**Activity**
Repeat exactly the lines of the entries below from the one with "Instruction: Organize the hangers" through the one with "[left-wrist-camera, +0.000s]", both ends included, and nothing else.

Start of Block

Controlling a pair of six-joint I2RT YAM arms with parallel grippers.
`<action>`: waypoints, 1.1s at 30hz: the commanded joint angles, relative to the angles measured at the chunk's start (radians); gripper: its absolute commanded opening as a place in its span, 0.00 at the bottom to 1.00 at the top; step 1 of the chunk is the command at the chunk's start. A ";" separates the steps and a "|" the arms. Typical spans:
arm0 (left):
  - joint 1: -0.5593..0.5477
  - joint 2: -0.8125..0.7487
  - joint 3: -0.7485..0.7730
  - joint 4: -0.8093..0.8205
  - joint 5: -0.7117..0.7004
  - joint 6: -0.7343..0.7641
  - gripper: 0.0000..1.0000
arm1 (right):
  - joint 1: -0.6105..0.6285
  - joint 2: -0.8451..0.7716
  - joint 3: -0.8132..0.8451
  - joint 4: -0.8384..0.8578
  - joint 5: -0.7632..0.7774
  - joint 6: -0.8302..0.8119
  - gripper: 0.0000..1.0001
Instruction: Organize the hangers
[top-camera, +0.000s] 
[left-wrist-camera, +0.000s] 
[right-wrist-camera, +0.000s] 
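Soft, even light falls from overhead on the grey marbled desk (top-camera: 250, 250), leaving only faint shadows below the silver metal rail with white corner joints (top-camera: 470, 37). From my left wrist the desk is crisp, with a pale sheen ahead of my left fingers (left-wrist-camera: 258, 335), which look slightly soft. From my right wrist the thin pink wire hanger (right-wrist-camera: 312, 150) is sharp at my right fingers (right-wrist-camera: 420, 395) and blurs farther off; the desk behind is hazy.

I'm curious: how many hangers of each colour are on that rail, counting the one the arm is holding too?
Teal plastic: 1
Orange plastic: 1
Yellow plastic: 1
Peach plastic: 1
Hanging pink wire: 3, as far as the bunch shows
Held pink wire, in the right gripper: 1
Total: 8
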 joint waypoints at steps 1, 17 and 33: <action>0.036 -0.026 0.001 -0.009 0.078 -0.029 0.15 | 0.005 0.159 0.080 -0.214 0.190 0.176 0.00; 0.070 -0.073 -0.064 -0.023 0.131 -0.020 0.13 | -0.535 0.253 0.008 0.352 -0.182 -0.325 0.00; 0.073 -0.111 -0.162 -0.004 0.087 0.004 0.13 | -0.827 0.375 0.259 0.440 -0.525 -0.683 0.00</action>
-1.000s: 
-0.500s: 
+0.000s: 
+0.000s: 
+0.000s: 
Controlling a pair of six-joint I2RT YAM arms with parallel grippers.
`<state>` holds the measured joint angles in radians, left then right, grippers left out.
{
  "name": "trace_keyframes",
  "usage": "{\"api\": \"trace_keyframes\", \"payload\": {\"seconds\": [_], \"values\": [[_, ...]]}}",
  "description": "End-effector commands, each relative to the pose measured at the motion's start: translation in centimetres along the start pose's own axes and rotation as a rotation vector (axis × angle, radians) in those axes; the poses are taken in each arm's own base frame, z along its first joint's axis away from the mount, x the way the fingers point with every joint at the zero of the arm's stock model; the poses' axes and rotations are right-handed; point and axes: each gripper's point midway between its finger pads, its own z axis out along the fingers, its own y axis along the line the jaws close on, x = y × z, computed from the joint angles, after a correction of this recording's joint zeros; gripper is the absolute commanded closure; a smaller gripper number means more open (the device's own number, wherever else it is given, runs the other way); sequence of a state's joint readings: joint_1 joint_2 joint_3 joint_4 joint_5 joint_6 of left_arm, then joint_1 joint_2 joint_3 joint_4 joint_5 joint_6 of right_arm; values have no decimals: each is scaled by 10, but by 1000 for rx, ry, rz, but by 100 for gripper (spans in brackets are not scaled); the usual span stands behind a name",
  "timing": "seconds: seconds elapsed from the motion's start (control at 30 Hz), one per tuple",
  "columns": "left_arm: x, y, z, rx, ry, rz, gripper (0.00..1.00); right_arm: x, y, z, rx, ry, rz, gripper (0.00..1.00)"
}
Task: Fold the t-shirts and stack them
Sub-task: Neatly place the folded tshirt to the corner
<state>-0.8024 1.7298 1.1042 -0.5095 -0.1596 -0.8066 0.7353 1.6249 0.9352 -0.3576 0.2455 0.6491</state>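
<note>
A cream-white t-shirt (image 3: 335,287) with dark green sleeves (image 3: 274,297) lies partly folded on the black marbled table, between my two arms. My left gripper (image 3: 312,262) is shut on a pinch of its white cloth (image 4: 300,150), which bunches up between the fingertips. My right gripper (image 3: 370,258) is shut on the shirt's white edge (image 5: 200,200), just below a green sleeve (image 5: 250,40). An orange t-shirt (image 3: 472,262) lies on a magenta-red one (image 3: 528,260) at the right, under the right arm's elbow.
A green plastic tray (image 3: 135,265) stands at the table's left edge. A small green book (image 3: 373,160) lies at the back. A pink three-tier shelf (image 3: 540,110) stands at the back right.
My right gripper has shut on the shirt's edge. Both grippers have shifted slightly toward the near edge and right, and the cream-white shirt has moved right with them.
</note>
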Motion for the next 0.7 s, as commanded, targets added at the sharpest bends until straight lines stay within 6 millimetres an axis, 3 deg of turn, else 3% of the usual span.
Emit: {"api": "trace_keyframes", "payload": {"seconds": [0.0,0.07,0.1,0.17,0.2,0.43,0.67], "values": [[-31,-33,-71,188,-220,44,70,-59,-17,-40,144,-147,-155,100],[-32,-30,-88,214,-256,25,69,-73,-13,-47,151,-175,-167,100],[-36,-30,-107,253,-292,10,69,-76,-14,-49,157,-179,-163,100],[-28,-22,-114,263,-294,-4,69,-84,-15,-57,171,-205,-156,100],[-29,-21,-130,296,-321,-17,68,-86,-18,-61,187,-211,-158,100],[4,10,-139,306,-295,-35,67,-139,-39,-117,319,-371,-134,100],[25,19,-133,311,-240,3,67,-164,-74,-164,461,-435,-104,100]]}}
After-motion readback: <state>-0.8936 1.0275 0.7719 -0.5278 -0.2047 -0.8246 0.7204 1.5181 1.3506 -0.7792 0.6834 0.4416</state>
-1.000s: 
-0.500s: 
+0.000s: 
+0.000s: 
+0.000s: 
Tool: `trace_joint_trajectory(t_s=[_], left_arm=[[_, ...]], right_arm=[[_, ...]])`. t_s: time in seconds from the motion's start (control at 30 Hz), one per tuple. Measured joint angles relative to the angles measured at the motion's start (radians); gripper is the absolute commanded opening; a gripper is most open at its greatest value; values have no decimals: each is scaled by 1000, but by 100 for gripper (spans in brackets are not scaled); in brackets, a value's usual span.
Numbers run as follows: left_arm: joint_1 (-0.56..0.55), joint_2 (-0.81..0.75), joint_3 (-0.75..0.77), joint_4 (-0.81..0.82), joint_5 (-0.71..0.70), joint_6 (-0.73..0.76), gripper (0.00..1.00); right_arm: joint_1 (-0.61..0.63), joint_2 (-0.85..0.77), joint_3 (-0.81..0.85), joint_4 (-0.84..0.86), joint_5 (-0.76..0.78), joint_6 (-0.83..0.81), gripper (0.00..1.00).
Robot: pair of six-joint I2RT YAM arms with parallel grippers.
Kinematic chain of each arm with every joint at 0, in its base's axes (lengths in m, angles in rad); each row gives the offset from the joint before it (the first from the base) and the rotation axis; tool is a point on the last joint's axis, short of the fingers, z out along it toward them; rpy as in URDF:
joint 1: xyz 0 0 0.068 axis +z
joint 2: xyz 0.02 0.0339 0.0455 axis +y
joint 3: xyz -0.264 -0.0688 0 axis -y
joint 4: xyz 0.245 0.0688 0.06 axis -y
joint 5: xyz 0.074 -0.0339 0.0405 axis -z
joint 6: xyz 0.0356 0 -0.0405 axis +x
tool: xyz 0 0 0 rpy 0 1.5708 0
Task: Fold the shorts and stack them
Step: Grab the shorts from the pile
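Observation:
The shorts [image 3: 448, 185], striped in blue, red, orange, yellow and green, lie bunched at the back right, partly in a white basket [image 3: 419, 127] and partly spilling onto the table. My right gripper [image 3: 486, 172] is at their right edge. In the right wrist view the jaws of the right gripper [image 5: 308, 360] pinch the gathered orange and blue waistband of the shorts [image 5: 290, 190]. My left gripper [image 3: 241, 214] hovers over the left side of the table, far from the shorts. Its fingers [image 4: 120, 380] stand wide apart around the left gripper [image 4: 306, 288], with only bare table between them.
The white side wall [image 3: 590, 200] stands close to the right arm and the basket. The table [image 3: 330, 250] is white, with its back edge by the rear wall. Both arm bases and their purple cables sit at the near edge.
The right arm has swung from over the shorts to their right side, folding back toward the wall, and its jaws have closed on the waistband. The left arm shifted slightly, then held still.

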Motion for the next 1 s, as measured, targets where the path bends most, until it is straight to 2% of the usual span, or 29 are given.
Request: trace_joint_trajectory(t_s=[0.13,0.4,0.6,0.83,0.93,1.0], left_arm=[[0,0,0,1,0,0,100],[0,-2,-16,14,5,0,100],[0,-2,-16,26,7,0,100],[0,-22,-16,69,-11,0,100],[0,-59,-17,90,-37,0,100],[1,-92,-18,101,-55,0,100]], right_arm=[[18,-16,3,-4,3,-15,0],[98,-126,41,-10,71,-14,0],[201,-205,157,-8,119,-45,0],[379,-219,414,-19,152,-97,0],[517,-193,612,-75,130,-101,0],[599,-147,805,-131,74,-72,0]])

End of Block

**Result of the task**
Instruction: Organize the hangers
[top-camera, +0.000s] 
[left-wrist-camera, +0.000s] 

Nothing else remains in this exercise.